## [Problem]
Wherever a picture appears, skip it and retype the rest of the data exactly.

= = = = = = =

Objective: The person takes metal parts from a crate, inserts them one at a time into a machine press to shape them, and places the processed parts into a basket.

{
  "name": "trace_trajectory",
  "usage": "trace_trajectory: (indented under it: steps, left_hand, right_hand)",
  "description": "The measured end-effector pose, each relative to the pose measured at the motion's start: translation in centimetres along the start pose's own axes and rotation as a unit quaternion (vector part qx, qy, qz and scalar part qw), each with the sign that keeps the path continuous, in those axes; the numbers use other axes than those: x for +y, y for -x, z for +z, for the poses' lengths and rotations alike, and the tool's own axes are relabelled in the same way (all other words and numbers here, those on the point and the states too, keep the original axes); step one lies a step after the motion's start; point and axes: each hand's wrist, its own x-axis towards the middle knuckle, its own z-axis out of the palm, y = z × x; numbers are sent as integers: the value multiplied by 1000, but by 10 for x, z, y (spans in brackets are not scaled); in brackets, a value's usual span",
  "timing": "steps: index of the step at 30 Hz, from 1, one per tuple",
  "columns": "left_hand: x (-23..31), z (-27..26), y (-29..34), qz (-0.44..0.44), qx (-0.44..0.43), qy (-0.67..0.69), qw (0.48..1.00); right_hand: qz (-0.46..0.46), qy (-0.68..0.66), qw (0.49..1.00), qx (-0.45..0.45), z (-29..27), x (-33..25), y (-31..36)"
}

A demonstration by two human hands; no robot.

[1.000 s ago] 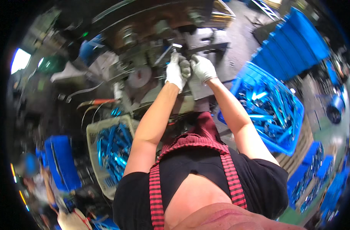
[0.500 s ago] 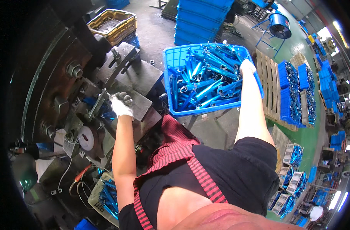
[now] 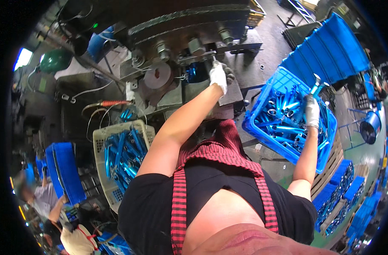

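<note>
My left hand, in a white glove with grey fingertips, is closed around a thin metal rod at the front of a dark press. Just left of it a shiny blue metal piece lies in the press's work area. My right hand, also gloved, is closed on blue metal tubes with flared, cut ends that stick up past the fingers. It is over a blue plastic crate heaped with similar blue tubes.
A cream basket of blue tubes stands left of my body. Stacked blue crates rise beyond the full crate. A drum fan and pallets of filled crates are at the right. Another person works at the far left.
My view has turned left, bringing the cream basket and another person into sight. My right hand has lifted blue tubes from the crate. My left hand stays at the press.
</note>
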Motion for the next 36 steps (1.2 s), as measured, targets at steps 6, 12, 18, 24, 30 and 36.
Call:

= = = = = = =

## [Result of the task]
Objective: The person takes metal parts from a crate, inserts them one at a time into a machine press to shape them, and places the processed parts into a basket.

{
  "name": "trace_trajectory",
  "usage": "trace_trajectory: (indented under it: steps, left_hand, right_hand)",
  "description": "The measured end-effector pose, each relative to the pose measured at the motion's start: translation in centimetres along the start pose's own axes and rotation as a unit quaternion (vector part qx, qy, qz and scalar part qw), each with the sign that keeps the path continuous, in those axes; the numbers use other axes than those: x for +y, y for -x, z for +z, for the poses' lengths and rotations alike, and the tool's own axes are relabelled in the same way (all other words and numbers here, those on the point and the states too, keep the original axes); step one lies a step after the motion's start; point and axes: each hand's wrist, its own x-axis towards the middle knuckle, its own z-axis out of the palm, y = z × x; numbers are sent as integers: the value multiplied by 1000, but by 10 for x, z, y (spans in brackets are not scaled); in brackets, a value's usual span",
  "timing": "steps: index of the step at 30 Hz, from 1, one per tuple",
  "columns": "left_hand: x (-23..31), z (-27..26), y (-29..34), qz (-0.44..0.44), qx (-0.44..0.43), qy (-0.67..0.69), qw (0.48..1.00); right_hand: qz (-0.46..0.46), qy (-0.68..0.66), qw (0.49..1.00), qx (-0.45..0.45), z (-29..27), x (-33..25), y (-31..36)"
}

A demonstration by two human hands; no robot.

[1.000 s ago] 
[0.500 s ago] 
[now] 

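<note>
My left hand, in a white glove with grey fingertips, is closed around a thin metal rod at the front of a dark press. Just left of it a shiny blue metal piece lies in the press's work area. My right hand, also gloved, is closed on blue metal tubes with flared, cut ends that stick up past the fingers. It is over a blue plastic crate heaped with similar blue tubes.
A cream basket of blue tubes stands left of my body. Stacked blue crates rise beyond the full crate. A drum fan and pallets of filled crates are at the right. Another person works at the far left.
My view has turned left, bringing the cream basket and another person into sight. My right hand has lifted blue tubes from the crate. My left hand stays at the press.
</note>
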Motion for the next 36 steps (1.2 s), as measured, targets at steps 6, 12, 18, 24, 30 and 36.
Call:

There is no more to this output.